# [Exercise]
Look through the entries that follow and return each line that has the string "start".
(Beginning of Provided data)
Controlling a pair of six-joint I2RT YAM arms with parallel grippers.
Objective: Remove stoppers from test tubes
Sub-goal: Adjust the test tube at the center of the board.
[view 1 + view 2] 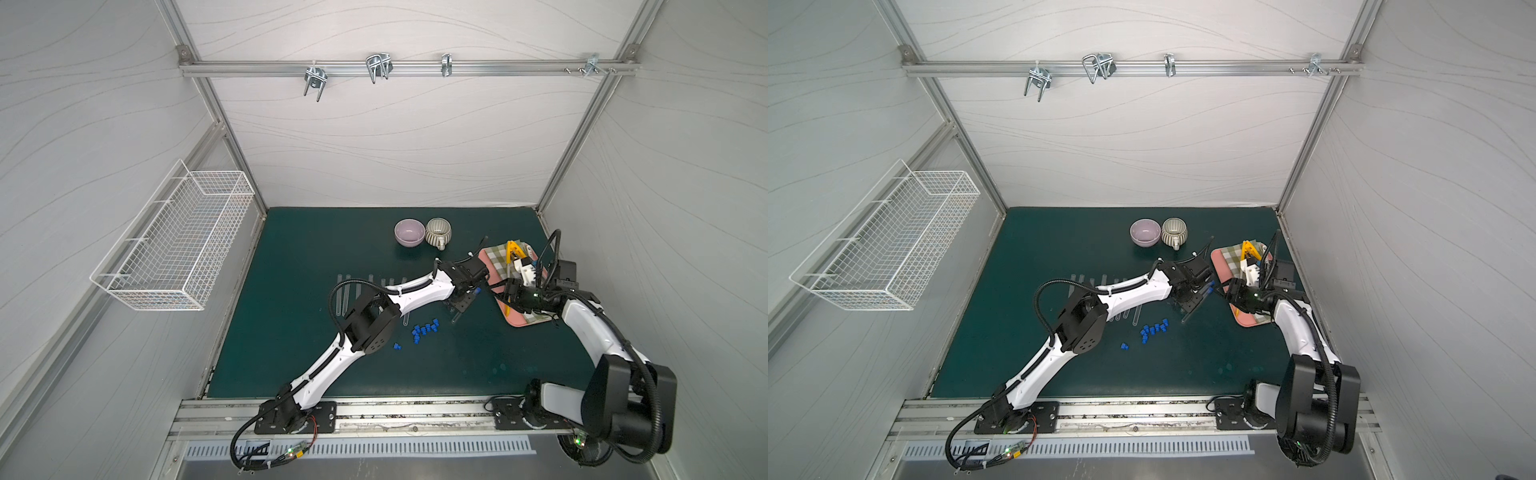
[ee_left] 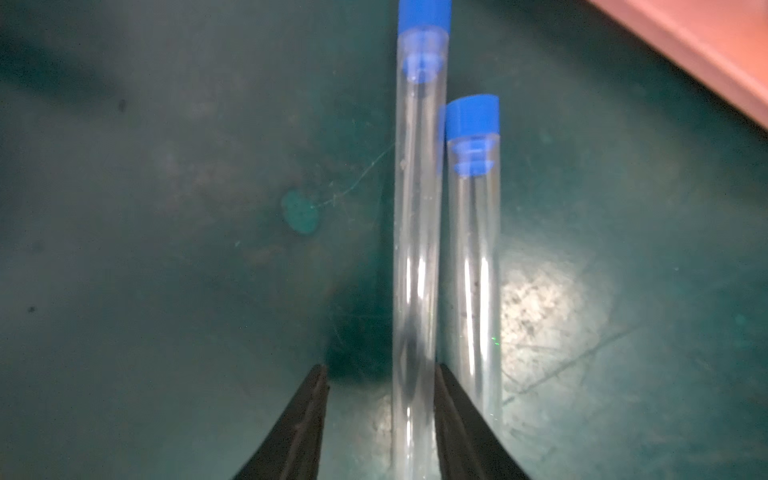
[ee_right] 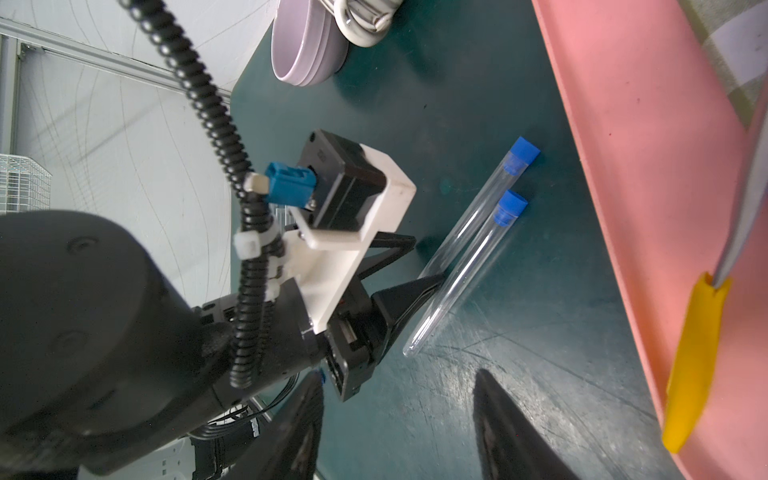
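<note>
A white wire basket (image 1: 174, 245) is hung on the left wall. On the green bench (image 1: 316, 249), several unplugged test tubes (image 1: 340, 297) are laid in a row, partly hidden by the left arm. Near them a cluster of loose blue stoppers (image 1: 424, 329) is seen, with 1 stray stopper (image 1: 397, 345) set apart. Further back, a lilac bowl (image 1: 409, 232) and a striped mug (image 1: 438, 230) are placed side by side. The left pincer (image 2: 380, 372) is positioned over 2 plugged tubes lying side by side near a pink tray (image 2: 706, 50). The first tube (image 2: 417, 249) is straddled by partly open jaws, touched by 1 finger with a gap left at the other, so no grip is shown. The second tube (image 2: 476, 270) lies outside the jaws. Each tube is closed by a blue plug (image 2: 472, 114). The right pincer (image 3: 399, 374) is held wide and empty near the rounded ends of the tubes. A checked cloth (image 1: 496, 259) and a yellow-handled tool (image 3: 698, 361) are carried on the tray.
</note>
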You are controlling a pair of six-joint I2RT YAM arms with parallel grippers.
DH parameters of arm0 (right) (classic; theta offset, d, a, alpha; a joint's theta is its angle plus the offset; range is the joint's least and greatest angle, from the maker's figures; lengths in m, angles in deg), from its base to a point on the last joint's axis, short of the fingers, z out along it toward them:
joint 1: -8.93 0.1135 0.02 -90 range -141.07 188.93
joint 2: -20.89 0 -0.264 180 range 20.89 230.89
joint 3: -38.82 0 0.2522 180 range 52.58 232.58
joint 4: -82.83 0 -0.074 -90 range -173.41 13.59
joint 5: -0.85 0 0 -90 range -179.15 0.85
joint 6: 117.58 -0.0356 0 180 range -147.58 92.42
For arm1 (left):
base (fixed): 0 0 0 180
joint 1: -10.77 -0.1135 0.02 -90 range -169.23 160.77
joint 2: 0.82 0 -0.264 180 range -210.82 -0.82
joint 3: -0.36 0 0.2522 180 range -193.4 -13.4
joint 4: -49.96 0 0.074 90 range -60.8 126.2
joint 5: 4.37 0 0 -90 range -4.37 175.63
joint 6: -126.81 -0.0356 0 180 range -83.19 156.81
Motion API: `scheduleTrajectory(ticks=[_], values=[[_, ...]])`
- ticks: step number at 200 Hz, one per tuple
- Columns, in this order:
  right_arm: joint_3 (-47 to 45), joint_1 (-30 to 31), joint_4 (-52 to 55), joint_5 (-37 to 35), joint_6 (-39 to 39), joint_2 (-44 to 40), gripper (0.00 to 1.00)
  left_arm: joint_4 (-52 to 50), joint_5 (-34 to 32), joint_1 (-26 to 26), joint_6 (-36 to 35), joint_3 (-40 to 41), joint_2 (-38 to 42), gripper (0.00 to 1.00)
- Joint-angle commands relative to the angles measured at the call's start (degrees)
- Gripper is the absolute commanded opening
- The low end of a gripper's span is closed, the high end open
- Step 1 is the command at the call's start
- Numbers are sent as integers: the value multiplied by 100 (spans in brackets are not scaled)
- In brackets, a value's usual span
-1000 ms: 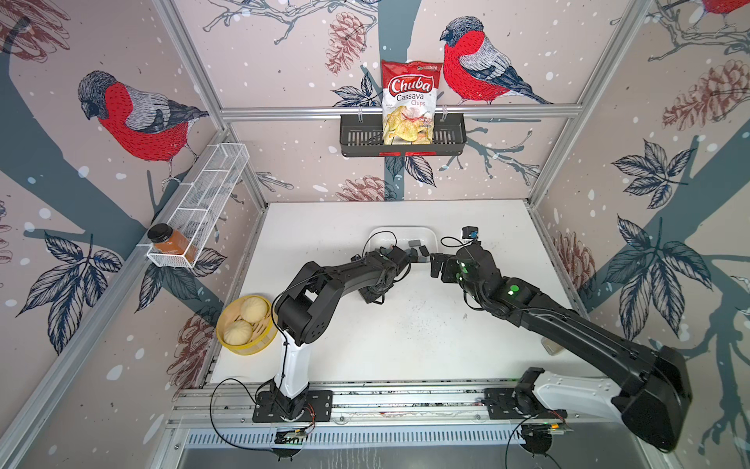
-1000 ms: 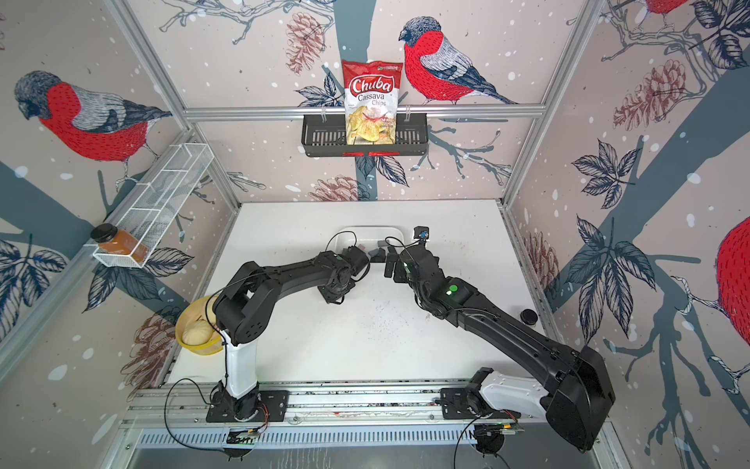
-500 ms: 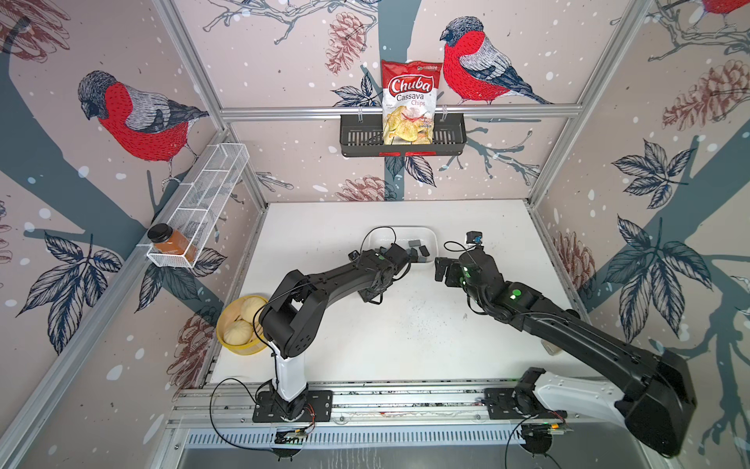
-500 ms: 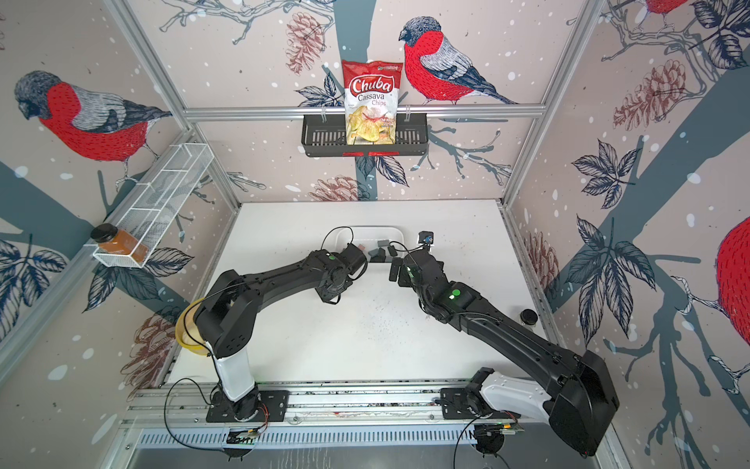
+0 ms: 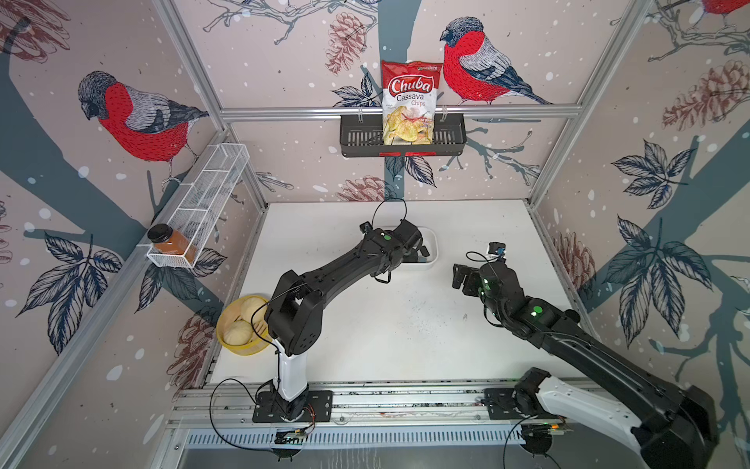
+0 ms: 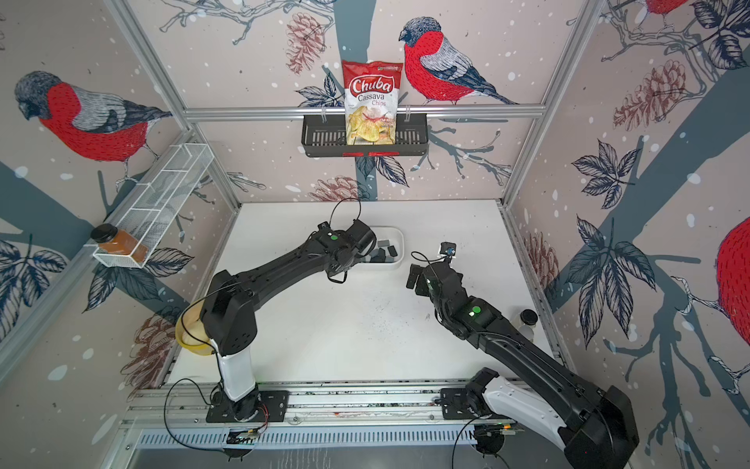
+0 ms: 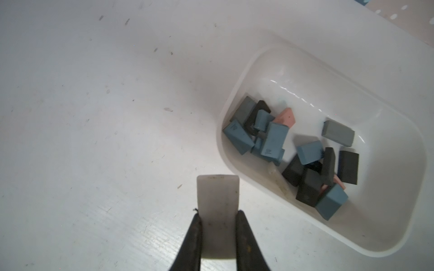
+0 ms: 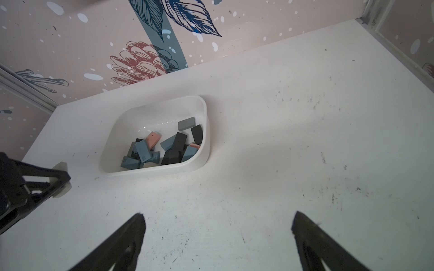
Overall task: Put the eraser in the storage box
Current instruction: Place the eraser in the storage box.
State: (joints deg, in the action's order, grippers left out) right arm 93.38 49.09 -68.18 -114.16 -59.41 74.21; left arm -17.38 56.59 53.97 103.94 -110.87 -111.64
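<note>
Scuffed white tabletop point(image 5: 385, 325) between bird-print walls: the right gripper point(image 8: 218, 217), jaws spread wide and holding nothing, has drawn well back from the storage box point(image 7: 380, 199), where it stood close to the left gripper point(image 7: 218, 213) a second ago. The left gripper stays clamped on a pale, translucent rectangular eraser point(image 7: 218, 192), held over bare table just beside the smooth, round-cornered plastic box. Inside it, matte blue, black, grey and pink blocks point(image 7: 274, 138) lie heaped.
</note>
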Motion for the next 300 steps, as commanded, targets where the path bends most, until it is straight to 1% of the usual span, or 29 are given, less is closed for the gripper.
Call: scheduleTrajectory(ticks=[1, 31, 47, 78, 128, 180, 244, 283, 300], values=[[-26, -13, 111, -224, -94, -149, 99, -251, -213, 3, -612, -639, -412, 15], [-43, -25, 215, -344, -137, -316, 99, -102, -169, 2, -1135, -1516, -1092, 16], [-51, -25, 268, -346, -167, -381, 99, 157, -105, -5, -1473, -1795, -1407, 17], [-96, -25, 328, -374, -201, -518, 99, 393, -35, -55, -1813, -2293, -1963, 18], [-126, -31, 383, -398, -196, -584, 99, 1032, 161, -163, -2199, -2329, -2271, 19], [-164, -28, 315, -338, -204, -577, 99, 1298, 316, -188, -2370, -2305, -2407, 23], [-152, -31, 292, -333, -210, -564, 99, 1447, 724, -199, -2512, -2276, -2514, 35], [-162, -33, 280, -337, -218, -560, 99, 1464, 842, -198, -2566, -2275, -2514, 51], [-139, -31, 279, -360, -209, -541, 99, 1473, 871, -197, -2612, -2275, -2448, 65]])
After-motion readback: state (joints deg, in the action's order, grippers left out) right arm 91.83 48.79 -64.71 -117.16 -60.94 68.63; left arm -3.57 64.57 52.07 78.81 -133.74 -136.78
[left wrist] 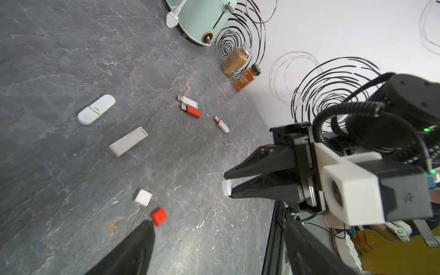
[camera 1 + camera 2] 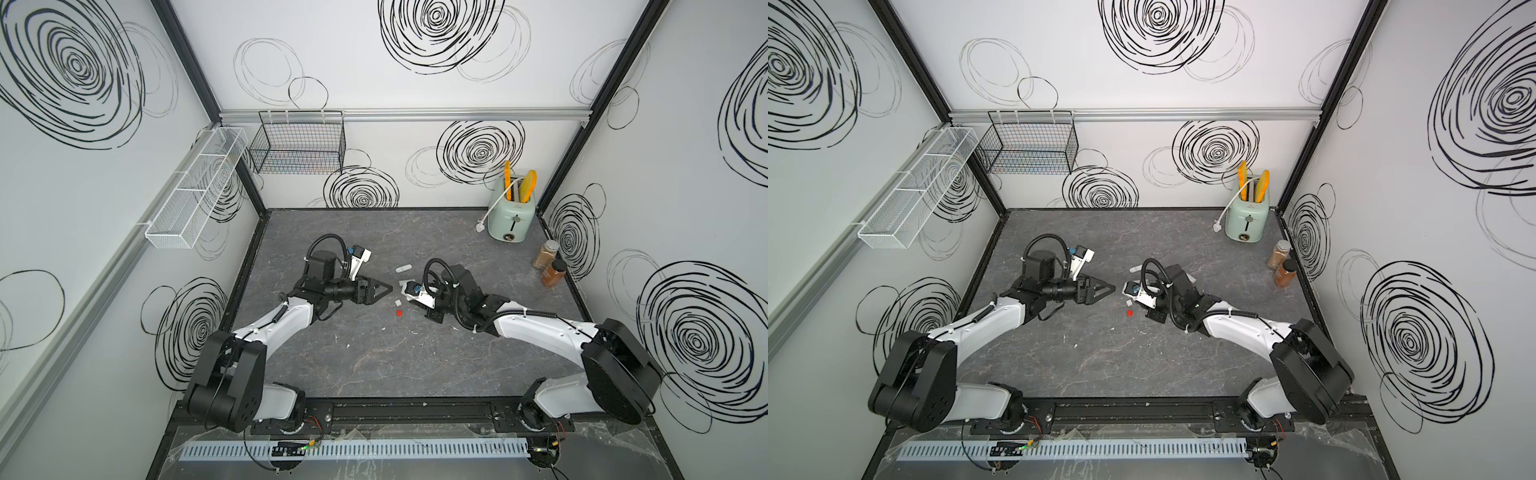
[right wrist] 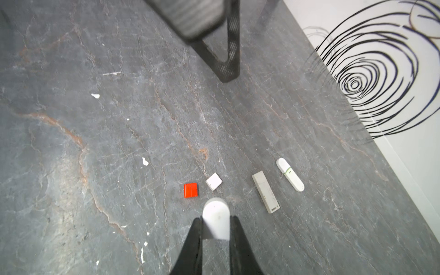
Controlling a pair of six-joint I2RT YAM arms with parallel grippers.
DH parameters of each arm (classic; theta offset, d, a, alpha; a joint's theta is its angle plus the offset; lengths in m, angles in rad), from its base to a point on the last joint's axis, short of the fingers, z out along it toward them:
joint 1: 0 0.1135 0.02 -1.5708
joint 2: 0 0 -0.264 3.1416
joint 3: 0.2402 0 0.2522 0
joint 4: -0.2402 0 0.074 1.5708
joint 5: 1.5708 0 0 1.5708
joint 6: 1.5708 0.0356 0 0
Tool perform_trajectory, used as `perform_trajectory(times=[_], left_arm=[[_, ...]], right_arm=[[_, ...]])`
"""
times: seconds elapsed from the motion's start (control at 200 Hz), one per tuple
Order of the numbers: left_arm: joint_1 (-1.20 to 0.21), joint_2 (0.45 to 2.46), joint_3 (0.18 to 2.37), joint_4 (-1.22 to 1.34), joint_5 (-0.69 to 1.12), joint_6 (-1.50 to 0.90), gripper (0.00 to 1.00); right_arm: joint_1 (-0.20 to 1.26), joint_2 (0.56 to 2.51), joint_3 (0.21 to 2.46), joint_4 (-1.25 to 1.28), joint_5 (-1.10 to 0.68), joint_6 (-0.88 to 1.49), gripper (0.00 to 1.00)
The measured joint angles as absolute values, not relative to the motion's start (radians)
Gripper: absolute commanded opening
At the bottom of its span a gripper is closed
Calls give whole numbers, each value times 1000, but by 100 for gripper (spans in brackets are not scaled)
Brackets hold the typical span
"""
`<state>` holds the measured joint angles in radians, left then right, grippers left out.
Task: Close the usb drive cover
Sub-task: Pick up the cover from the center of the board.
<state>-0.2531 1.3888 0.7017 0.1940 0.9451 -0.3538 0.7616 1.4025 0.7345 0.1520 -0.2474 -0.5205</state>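
A: Anything in the right gripper [image 1: 227,185]?
B: Pinched tight on the rounded white cap [image 3: 216,214]. Nothing in the left gripper [image 2: 388,287], spread wide.
A: And the drive to match?
B: Likely the small white usb drive [image 1: 221,124], uncapped on the worktop [image 1: 71,59], near the right gripper, off to its side. Grasp by the body with the left, keep the plug clear, line up square, then press straight in.

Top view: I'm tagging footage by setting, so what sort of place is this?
Probably a robot test booth dressed as a kitchen counter: scribble-printed walls, a toaster and spice jars on a stone-look tabletop.
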Motion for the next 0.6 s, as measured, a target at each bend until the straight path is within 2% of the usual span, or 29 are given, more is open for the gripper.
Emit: perform_trajectory(times=[0.33, 0.6], left_arm=[[-310, 1402, 702, 210, 968, -369, 75], [-328, 1430, 702, 202, 966, -362, 64]], right_arm=[[841, 1404, 682, 347, -225, -458, 17], [858, 1406, 682, 390, -205, -455, 17]])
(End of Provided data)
# [Task output]
- Joint-angle commands relative to the angles measured at the call's start (degrees)
- Step 1 is the command at the call's start
times: seconds elapsed from the motion's start (control at 200 Hz), one per tuple
The measured joint angles as absolute values, not relative to the motion's start (radians)

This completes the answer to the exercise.